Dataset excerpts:
╭──

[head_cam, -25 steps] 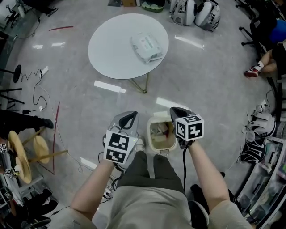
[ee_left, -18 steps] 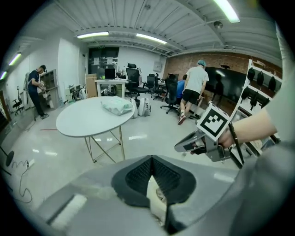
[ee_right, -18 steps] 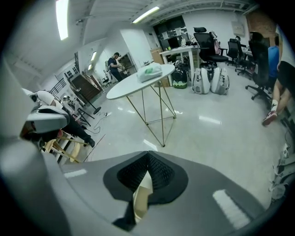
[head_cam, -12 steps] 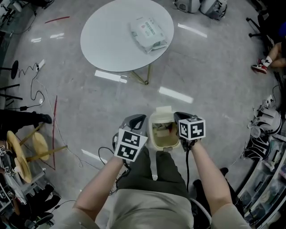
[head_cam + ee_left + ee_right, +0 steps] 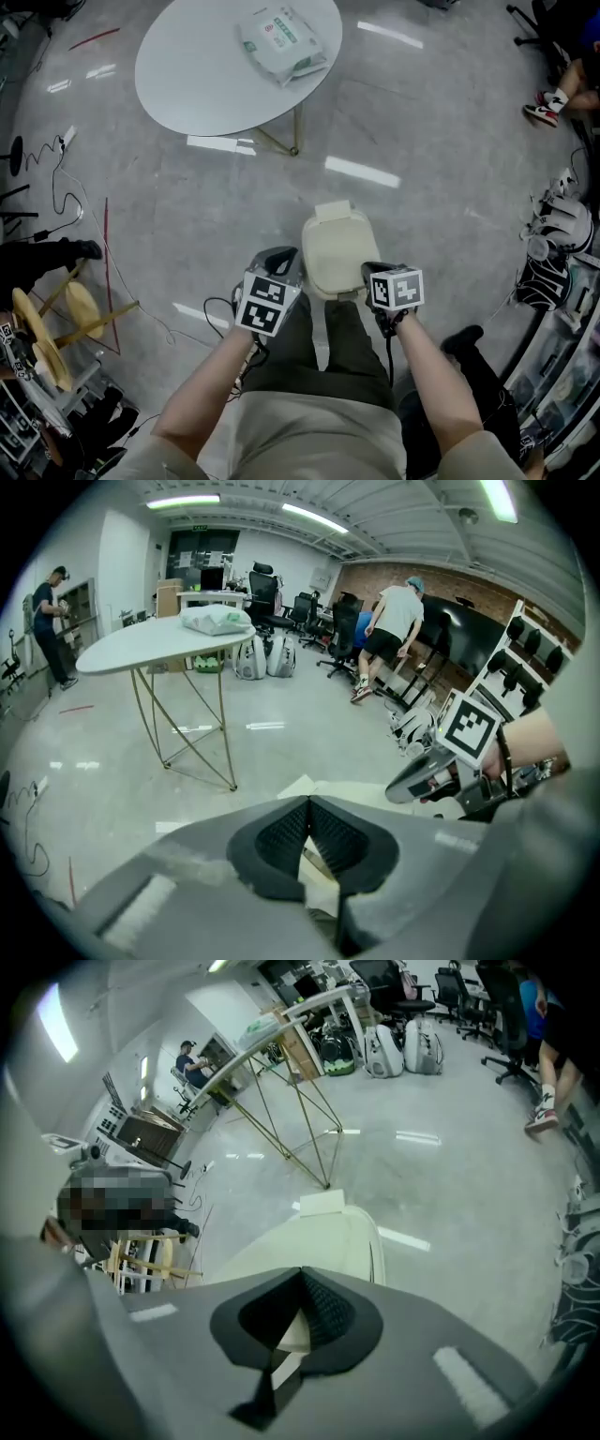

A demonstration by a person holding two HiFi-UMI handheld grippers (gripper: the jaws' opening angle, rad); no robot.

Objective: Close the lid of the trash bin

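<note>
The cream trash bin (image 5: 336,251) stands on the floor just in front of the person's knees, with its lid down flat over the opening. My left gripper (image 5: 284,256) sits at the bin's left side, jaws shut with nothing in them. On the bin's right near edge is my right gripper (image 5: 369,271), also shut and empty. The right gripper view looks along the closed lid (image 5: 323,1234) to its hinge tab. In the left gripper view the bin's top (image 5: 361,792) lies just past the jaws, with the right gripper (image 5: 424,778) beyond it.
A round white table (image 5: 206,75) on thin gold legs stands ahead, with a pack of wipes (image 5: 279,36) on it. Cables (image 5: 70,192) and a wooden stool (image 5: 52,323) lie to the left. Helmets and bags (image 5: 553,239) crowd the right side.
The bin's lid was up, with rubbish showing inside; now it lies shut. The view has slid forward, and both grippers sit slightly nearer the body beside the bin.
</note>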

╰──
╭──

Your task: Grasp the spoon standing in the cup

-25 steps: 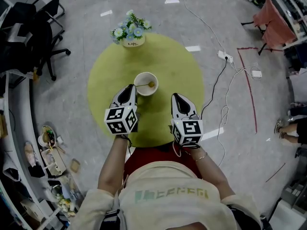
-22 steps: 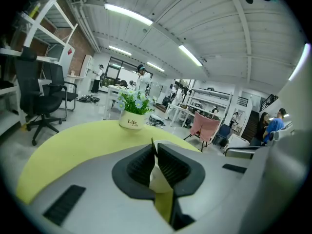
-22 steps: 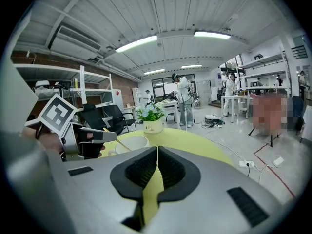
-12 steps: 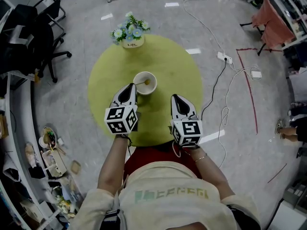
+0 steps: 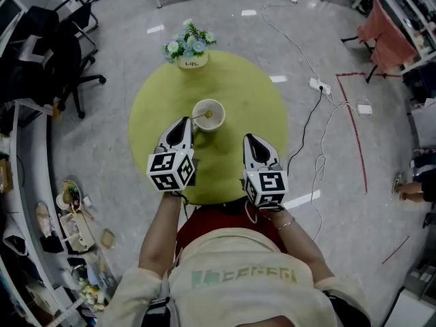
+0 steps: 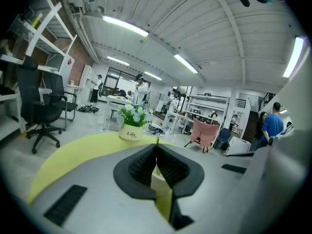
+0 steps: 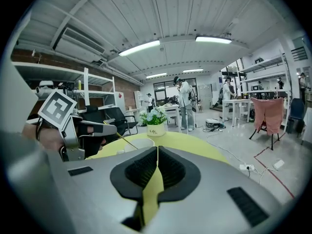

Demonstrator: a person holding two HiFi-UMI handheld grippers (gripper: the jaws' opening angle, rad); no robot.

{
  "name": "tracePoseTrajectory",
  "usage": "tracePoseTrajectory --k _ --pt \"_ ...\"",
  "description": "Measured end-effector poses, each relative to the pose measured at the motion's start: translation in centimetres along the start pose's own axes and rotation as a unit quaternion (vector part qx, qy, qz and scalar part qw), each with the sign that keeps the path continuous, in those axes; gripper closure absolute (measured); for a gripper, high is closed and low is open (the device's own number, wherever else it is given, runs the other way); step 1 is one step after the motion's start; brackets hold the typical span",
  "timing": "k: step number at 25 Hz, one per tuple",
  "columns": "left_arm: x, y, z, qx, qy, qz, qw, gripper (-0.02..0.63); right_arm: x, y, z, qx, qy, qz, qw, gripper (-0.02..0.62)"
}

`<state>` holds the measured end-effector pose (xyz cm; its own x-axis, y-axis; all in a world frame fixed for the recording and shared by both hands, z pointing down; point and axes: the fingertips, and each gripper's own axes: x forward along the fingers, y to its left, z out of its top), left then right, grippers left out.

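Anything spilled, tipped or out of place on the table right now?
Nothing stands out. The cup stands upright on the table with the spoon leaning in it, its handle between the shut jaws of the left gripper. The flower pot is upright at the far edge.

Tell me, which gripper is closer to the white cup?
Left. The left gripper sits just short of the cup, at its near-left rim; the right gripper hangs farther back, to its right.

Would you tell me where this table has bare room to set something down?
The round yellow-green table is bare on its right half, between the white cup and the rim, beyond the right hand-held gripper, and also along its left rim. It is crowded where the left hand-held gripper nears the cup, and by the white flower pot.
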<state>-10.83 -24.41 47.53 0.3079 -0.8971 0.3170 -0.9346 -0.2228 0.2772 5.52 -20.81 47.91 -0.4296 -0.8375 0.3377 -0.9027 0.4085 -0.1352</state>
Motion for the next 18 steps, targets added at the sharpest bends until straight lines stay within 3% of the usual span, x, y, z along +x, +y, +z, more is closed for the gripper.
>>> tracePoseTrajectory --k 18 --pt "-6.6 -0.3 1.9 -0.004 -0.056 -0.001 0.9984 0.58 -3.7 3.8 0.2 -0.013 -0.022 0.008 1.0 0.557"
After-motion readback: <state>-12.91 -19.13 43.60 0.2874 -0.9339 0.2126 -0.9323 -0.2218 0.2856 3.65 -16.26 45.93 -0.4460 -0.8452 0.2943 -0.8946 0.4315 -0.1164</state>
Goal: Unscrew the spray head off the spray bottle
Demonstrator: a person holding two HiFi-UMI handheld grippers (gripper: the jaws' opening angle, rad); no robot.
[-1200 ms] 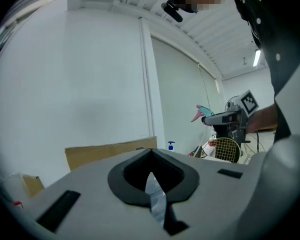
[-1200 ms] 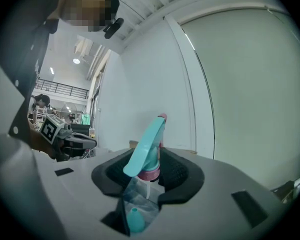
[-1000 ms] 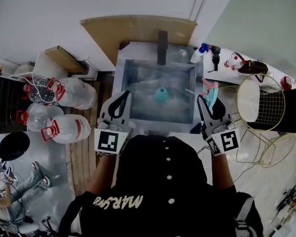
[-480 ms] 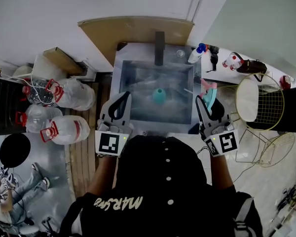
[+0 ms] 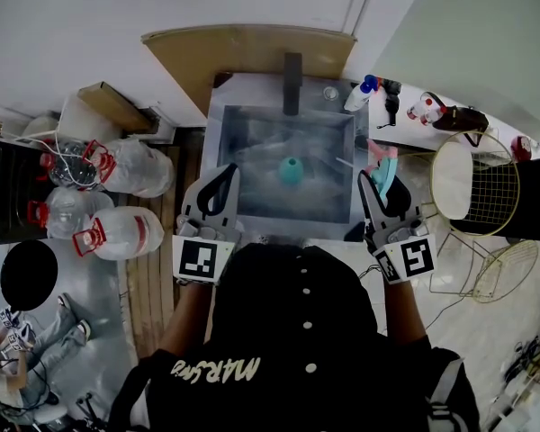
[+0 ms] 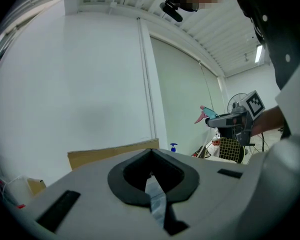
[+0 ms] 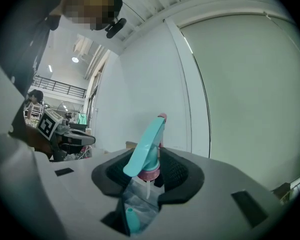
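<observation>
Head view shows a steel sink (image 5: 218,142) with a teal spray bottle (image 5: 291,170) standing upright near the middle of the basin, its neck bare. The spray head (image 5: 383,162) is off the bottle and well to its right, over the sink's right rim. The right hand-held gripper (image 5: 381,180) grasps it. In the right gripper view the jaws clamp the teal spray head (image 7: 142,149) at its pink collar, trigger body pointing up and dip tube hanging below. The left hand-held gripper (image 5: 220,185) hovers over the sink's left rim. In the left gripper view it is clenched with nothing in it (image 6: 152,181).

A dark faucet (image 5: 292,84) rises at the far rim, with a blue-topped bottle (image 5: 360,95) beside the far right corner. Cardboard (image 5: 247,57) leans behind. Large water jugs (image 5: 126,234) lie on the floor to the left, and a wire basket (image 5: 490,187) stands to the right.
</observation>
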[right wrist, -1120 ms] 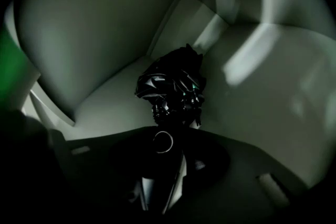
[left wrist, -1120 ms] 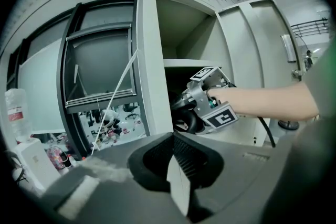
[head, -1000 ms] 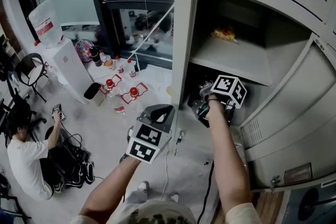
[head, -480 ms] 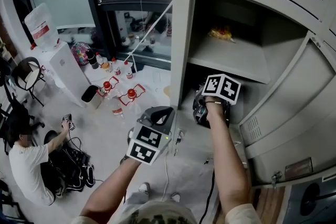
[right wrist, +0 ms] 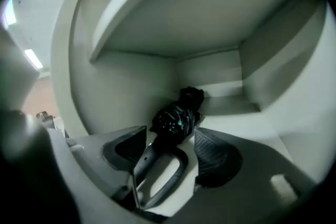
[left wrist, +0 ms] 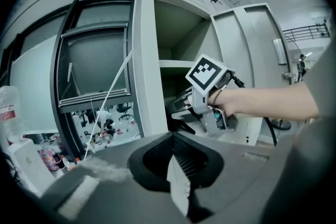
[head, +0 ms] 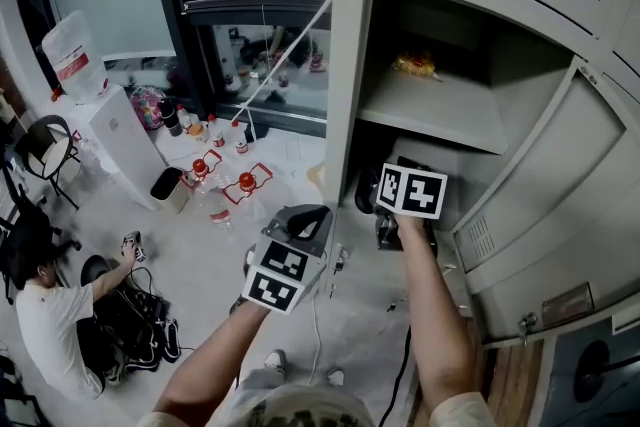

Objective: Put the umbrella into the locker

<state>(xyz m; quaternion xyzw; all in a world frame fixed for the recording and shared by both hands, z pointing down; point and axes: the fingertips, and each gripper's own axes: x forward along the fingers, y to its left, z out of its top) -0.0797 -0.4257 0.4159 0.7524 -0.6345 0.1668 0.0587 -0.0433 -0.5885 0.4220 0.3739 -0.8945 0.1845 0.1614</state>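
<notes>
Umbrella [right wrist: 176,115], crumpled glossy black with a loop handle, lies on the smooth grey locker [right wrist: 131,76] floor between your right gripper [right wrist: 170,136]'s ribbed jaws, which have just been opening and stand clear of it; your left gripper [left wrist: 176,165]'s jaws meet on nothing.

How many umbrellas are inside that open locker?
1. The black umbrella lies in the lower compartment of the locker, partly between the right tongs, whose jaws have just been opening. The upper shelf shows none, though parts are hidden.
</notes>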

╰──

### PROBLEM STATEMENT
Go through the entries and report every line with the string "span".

### ANSWER TO THIS PROBLEM
  "description": "Measured end-effector poses, each relative to the pose measured at the motion's start: translation in centimetres along the start pose's own axes and rotation as a unit quaternion (vector part qx, qy, qz and scalar part qw), each with the sign that keeps the path continuous, in those axes; gripper closure absolute (measured); for a gripper, high is closed and low is open (the device's own number, wherever else it is given, runs the other way); step 1 is one step after the motion's start; brackets hold the typical span",
Motion for the next 18 steps, targets added at the sharpest bends until straight lines stay within 3% of the usual span, x, y, z along +x, +y, +z, more is closed for the gripper.

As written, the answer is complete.